Open Azercoco opened 2 years ago
You are currently also measuring jit compile time in your code. Maybe try something like this
solve_jax_aot = jit(solve_jax).lower(A, b).compile()
...
for i in range(...):
x, info = solve_jax_aot(A, b)
...
It's also helpful to set a maxiter
in jax.scipy.sparse.linalg.gmres
.
Also don't forget block_until_ready()
; see https://jax.readthedocs.io/en/latest/faq.html#benchmarking-jax-code for more information.
For what it's worth, this is the result of your benchmark, slightly modified, and run on a Colab CPU runtime:
import jax
import scipy
from jax import jit
def solve_jax(A, b):
return jax.scipy.sparse.linalg.gmres(lambda v: A @ v, b,solve_method='batched', atol=1e-5)
solve_jax_jit = jit(solve_jax)
A = scipy.random.rand(30, 30)
b = scipy.random.rand(30)
_ = solve_jax_jit(A, b)[0].block_until_ready()
%timeit scipy.sparse.linalg.gmres(A, b, atol=1e-5, restart=20)

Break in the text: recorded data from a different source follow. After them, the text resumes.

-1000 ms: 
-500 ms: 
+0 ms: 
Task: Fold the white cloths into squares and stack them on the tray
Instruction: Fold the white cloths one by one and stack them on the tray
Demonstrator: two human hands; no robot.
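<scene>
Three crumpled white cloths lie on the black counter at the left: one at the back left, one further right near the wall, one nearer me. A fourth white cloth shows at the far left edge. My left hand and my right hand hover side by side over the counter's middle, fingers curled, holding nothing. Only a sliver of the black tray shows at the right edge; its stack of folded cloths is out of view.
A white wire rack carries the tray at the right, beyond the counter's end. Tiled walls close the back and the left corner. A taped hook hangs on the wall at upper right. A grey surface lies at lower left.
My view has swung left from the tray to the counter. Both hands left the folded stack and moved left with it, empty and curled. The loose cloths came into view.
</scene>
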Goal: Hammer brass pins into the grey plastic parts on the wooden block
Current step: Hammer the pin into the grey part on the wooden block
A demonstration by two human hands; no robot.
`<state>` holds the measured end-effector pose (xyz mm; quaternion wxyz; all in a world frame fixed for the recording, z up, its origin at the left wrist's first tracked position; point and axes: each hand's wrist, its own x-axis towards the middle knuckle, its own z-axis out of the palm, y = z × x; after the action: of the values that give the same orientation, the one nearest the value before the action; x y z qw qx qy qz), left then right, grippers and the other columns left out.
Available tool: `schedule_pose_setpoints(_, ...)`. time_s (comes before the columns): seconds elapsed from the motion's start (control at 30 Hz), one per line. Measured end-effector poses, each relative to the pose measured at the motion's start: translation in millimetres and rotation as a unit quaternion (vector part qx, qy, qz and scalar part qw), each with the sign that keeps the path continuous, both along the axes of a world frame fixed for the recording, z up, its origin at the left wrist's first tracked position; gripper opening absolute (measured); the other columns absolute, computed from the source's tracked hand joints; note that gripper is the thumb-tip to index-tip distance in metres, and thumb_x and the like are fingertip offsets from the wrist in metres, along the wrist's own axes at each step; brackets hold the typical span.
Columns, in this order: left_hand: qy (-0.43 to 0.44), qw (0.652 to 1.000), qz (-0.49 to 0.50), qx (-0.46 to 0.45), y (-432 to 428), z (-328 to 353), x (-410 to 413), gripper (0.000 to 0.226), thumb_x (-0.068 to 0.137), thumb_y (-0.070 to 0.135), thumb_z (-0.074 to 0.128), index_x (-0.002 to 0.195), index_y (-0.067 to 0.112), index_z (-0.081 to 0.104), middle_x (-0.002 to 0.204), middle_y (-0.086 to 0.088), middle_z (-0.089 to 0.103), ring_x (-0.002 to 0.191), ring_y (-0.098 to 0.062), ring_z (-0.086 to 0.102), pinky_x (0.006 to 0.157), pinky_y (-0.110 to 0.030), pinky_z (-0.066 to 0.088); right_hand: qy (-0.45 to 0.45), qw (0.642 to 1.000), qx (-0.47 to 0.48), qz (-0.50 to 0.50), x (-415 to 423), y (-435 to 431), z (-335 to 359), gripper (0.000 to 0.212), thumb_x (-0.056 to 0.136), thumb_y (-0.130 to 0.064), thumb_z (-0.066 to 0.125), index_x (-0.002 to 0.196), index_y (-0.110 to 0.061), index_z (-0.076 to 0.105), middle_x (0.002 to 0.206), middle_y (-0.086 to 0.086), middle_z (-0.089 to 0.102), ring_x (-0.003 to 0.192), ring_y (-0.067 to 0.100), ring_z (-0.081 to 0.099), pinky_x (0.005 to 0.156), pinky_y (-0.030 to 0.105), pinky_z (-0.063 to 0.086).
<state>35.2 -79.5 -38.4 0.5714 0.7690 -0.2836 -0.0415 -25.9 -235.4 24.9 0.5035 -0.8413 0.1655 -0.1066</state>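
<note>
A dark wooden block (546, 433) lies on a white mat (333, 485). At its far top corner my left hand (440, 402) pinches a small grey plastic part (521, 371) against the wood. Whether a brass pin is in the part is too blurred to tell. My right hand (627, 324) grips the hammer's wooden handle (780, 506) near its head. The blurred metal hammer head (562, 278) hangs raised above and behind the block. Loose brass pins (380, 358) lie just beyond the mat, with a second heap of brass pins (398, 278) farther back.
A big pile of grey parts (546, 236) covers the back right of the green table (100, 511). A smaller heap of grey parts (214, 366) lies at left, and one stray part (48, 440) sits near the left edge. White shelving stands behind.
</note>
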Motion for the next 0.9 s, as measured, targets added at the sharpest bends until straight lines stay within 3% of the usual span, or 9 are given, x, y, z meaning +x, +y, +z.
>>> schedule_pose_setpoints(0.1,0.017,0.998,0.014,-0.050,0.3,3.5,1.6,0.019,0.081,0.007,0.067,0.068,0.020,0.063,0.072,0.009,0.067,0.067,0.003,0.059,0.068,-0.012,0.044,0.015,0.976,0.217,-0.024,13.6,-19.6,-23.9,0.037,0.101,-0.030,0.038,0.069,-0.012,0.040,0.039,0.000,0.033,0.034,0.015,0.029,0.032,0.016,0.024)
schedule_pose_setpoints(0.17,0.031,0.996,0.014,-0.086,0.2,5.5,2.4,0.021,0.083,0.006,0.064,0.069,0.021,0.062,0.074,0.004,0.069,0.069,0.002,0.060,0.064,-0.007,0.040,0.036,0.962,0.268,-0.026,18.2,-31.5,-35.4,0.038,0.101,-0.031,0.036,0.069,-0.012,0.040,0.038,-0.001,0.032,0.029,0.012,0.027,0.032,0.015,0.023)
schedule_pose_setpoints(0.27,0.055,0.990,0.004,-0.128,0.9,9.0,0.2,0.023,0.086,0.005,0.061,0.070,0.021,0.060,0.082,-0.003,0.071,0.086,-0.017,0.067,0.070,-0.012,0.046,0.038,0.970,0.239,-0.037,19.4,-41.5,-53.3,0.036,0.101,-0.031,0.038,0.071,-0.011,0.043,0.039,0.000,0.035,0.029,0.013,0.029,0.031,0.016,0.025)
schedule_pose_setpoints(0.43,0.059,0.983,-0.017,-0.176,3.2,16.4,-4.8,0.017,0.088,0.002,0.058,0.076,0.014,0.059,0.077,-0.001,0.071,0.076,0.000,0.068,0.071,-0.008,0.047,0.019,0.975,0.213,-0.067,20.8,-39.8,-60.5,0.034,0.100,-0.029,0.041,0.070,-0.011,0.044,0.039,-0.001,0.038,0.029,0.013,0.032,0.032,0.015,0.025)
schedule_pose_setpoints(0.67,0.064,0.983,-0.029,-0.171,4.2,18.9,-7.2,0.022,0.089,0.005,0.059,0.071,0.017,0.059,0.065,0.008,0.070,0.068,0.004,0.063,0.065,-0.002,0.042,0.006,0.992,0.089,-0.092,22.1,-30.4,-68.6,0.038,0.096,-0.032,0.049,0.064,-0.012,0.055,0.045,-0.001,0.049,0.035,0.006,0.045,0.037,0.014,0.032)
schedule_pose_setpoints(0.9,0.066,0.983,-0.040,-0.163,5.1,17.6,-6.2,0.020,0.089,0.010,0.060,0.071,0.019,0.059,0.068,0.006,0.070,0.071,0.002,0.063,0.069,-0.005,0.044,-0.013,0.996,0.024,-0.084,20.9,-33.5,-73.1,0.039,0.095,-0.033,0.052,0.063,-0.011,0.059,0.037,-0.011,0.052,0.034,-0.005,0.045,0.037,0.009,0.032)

# 10 loops, best of 5: 127 ms per loop
%timeit solve_jax_jit(A, b)[0].block_until_ready()
# 100 loops, best of 5: 11.3 ms per loop
Compilation time does not seem to cause the issue ... I just ran your code and got :
121 ms ± 6.26 ms per loop (mean ± std. dev. of 7 runs, 10 loops each)
3.15 s ± 407 ms per loop (mean ± std. dev. of 7 runs, 1 loop each)
but at least the problem seems to come from my installation.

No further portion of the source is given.